Мы скрывались во дворах и за домами. И никак не могли подойти к церкви.
Командир
– Вот ведь сукины дети! Прячутся, как тараканы в щелях!
– Дай-ка я попробую. – Я взял у него «мосинку».
Командир скепсиса не скрывал:
– Ну, давай, уполномоченный, покажи, что вас не только дела подшивать учат.
Да, учили меня многому, притом учила больше война. Это как научиться однажды плавать – навыки никуда не деваются. Я умело скользил между укрытий, прятался за складками местности и строениями. И наконец присмотрел за поленницей удобную позицию, достаточно близко к церкви. Теперь надо было перевести дыхание, чтобы руки не дрожали. А там можно и заявить о себе со всей свинцовой категоричностью.
Противник заметил какое-то движение в моей стороне и высказал свое недовольство длинной очередью. Пули простучали по доскам сарая за моей спиной. Я замер, затаившись. Настала тишина. То ли позабыл пулеметчик обо мне, то ли ждет, когда я высунусь.
Я отполз немножко в сторону. Выглянул из-за поленницы. Вон пулеметное гнездо, в арочном окне под куполом церкви. Даже цилиндр ствола «максима» различим. И зеленый противопульный щиток.
Я поднял винтовку. Замер. Стал ждать. И когда в проеме появилась неприкрытая щитком голова пулеметчика, аккуратно нажал спуск.
Голова дернулась. Пулеметчик распрощался с жизнью. А я заорал что есть силы:
– Готов!
И пулеметчик готов. И я еще годен на что-то!
Главное, теперь не медлить и идти вперед. Враг лишился основного прикрытия. И мне теперь оставалось только контролировать, чтобы за пулемет не сел никто другой и чтобы не откатили пулемет на новую огневую точку.
Наши бойцы ринулись в атаку. Со стороны обороняющихся прозвучало еще несколько винтовочных выстрелов. Но атакующих не могло сдержать ничто.
Вскоре из церкви стали выводить пленных, картинно задиравших руки вверх и нарочито демонстрирующих свою покорность, – их было четыре человека, и умирать они как-то совсем раздумали. Перед ступенями церкви разложили в ряд тела погибших мятежников. Притащили и пулеметчика, который доставил нам столько неприятностей, ранив нескольких наших боевых товарищей.

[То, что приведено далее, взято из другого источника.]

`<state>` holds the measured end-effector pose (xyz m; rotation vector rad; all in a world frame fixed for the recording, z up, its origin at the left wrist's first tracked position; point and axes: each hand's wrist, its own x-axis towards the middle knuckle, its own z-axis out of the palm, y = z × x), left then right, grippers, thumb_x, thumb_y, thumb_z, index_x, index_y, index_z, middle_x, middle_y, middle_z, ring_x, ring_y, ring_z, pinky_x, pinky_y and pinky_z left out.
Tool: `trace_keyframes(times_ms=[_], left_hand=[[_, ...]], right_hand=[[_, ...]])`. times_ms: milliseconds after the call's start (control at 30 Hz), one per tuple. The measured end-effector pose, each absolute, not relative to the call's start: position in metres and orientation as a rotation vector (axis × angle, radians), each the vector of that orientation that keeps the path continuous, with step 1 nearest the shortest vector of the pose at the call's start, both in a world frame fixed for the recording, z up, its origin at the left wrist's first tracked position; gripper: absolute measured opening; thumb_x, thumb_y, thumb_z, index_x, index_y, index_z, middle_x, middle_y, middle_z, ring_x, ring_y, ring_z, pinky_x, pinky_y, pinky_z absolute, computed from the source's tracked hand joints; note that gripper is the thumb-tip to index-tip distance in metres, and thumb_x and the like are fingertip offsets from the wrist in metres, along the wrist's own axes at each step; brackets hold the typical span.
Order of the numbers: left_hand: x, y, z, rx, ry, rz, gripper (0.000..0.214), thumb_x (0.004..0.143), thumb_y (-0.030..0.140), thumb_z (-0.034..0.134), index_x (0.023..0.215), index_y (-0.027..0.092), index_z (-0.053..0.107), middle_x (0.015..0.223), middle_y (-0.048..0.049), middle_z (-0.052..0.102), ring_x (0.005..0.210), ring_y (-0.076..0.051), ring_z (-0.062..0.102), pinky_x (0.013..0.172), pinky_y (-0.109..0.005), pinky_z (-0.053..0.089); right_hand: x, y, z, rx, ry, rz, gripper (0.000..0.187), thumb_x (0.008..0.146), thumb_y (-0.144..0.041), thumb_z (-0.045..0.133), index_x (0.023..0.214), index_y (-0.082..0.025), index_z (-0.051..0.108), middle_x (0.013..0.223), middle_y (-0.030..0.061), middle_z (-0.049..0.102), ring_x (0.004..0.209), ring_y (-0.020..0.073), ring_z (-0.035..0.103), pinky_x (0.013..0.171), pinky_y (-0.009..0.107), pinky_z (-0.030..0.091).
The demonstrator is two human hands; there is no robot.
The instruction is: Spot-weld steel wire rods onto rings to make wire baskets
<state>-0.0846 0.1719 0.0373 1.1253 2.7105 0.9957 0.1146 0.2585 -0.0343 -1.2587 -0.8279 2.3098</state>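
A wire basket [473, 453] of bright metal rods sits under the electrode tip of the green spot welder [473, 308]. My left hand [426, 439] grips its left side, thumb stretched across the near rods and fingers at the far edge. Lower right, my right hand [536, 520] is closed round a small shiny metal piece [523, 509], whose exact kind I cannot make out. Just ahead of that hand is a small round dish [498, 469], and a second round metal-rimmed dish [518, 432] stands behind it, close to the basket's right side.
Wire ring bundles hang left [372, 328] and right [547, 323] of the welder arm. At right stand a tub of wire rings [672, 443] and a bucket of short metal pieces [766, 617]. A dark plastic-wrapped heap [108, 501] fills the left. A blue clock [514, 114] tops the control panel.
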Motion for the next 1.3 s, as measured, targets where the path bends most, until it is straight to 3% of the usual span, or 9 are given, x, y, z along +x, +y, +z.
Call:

– Экий ты везучий, – сказал командир отряда ОГПУ, глядя на меня, как мне показалось, с завистью. – Самого Тиунова шлепнул.
– Вот и конец «Крестьянской вольнице», – усмехнулся я, разглядывая человека, утопившего район в крови. Вряд ли он хотел вот так вот закончить свою никчемную жизнь. Вынашивал планы, надувался от самомнения, злобы и самодовольства, считал, что вершит людские судьбы. Это страшно притягательный наркотик – иллюзия вершителя судеб. Ну и в конце концов его судьбе подвел итог мой выстрел из «мосинки». Только я себя вершителем не считаю. Так, инструмент возмездия и средство наведения справедливости.